Halkların Demokratik Partisi (HDP) önceki dönem Eş Genel Başkanı Selahattin Demirtaş, Gazete Duvar için bir yazı kaleme aldı.
Edirne F Tipi Cezaevinde 4 Kasım 2016'dan bu yana tutuklu bulunan Demirtaş, yazısında yaklaşan genel seçimler sonrası Adalet ve Kalkınma Partisi'nin (AKP) muhtemel akıbetini ele aldı.

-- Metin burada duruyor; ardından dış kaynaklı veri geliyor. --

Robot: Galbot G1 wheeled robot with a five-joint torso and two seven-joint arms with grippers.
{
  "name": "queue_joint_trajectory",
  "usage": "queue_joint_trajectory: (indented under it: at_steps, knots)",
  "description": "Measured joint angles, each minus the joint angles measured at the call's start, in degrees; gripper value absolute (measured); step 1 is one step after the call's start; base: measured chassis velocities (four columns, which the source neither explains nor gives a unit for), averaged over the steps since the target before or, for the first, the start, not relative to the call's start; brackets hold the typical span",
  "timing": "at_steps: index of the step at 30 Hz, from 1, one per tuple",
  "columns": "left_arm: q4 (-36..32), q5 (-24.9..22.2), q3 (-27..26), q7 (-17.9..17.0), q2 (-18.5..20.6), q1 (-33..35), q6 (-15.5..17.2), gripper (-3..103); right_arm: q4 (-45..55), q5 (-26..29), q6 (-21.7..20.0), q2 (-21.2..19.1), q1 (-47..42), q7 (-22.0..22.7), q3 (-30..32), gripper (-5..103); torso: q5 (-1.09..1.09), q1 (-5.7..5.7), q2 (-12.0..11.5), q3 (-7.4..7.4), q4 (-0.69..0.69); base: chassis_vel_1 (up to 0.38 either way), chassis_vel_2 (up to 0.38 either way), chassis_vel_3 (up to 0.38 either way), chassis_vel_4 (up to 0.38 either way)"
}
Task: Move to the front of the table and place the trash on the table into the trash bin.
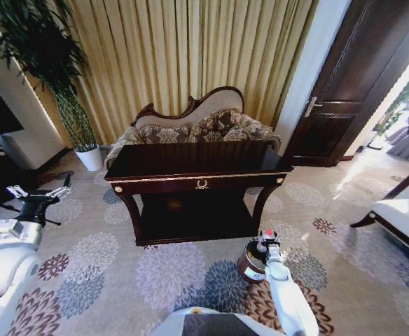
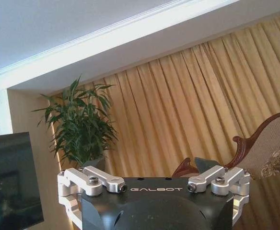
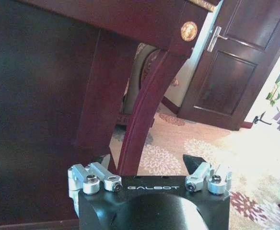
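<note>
While my right gripper (image 1: 264, 241) hung with fingers spread, empty, over the small round dark brown bin (image 1: 250, 267) beside the glossy dark wooden table (image 1: 190, 164), my left gripper (image 1: 40, 190), also spread, waited aside.

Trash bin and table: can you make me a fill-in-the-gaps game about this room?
The right gripper hangs right above the round, dark ___.
Behind the table stands a patterned ___.
The white pot by the curtain holds a green ___.
The left gripper waits over the carpet, on the robot's ___ side.
Missing words: trash bin, sofa, plant, left.
</note>
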Motion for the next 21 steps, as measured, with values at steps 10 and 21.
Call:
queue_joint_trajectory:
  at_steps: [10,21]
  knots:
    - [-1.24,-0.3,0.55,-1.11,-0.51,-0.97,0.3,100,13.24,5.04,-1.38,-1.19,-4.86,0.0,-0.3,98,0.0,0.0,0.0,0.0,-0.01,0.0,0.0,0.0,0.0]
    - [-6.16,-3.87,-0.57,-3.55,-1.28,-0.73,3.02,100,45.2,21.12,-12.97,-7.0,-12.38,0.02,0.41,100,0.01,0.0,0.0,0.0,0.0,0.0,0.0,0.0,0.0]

"Seçimden sonra AKP diye bir parti kalmayabilir, yüksek olasılıkla kalmayacak da. Fazla iddialı mı geldi? Haklısınız" diyen Demirtaş, "Bunca yolsuzluğa, yoksulluğa ve zulme rağmen halen anketlerde yüzde 30'larda görünen bir parti, ne olacak da seçimden sonra dağılacak?" diye sordu ve "Anlatmaya çalışayım" diyerek özetle şu değerlendirmeleri paylaştı:
AKP artık bir "dava" partisi değil
"AKP artık bir 'dava' partisi değildir. 'Dava'ya inananlar gemiyi çoktan terk ettiler. Geri kalanlar, herhangi bir dava inancı ya da ideolojisi olmayanlardır. AKP'yi ayakta tutan, o dava sahibi insanlardı.
(...)
"AKP'de kalanların da sokakları, evleri dolaşacak ne inançları ne bilinçleri ne güçleri ne de yüzleri var.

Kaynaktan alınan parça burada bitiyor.